■ **Data shown**
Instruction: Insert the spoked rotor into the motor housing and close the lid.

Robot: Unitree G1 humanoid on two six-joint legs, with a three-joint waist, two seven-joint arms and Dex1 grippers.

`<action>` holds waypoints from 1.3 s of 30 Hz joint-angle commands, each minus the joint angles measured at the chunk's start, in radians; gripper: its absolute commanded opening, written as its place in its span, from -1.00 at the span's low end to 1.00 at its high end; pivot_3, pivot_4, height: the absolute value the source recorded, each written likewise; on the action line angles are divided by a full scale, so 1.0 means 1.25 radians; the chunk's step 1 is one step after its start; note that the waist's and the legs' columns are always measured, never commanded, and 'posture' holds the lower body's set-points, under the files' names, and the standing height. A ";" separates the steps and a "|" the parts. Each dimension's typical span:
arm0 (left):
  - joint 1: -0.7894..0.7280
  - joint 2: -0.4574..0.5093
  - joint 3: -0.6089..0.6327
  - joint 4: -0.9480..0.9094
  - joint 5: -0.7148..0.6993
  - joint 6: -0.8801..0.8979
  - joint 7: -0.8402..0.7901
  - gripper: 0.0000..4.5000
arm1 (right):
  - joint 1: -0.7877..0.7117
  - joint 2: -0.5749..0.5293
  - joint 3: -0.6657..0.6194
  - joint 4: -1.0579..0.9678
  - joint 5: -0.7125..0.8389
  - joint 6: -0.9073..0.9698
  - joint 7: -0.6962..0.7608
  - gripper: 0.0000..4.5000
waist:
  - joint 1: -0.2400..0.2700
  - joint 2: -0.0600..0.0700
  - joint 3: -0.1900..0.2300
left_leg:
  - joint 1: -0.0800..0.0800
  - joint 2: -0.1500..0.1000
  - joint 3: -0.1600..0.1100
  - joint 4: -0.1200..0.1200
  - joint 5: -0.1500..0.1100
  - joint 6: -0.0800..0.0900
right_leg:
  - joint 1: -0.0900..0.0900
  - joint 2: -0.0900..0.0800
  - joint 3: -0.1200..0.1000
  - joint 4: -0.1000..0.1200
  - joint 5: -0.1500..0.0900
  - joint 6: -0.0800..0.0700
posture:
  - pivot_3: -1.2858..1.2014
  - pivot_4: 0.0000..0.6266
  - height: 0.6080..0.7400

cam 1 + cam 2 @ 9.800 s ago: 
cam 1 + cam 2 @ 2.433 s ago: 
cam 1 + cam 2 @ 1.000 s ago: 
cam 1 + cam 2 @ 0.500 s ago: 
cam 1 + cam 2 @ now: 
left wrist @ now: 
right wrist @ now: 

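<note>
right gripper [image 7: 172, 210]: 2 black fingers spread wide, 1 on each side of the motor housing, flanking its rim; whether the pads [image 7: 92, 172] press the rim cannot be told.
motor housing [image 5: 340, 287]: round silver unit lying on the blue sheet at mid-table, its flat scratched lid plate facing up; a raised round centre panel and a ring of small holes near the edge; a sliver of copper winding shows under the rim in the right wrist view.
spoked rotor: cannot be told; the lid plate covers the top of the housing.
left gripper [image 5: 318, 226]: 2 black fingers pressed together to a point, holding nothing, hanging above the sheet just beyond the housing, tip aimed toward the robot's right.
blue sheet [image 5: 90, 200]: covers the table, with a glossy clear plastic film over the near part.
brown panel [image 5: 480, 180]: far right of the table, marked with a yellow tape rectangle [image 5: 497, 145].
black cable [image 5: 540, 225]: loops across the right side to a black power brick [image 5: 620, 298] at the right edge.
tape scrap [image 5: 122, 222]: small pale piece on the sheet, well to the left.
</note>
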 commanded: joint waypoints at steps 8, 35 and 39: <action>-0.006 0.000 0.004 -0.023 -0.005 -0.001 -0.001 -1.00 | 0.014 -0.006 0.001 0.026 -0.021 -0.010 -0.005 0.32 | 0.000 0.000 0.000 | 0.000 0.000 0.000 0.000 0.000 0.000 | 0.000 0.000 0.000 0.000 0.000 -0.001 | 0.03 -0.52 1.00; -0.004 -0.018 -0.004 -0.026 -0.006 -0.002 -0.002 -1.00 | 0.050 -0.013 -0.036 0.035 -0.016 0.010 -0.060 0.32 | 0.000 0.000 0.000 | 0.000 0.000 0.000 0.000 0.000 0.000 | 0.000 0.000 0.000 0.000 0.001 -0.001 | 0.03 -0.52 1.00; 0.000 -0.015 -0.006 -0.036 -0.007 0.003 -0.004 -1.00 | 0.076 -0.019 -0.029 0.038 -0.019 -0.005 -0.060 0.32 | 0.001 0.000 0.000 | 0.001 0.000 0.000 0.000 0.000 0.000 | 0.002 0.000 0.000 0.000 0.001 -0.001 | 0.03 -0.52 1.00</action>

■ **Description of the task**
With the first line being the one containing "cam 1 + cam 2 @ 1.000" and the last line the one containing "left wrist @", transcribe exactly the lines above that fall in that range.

■ **Output of the task**
cam 1 + cam 2 @ 1.000 s ago: 
cam 1 + cam 2 @ 0.500 s ago: 
cam 1 + cam 2 @ now: 
left wrist @ now: 

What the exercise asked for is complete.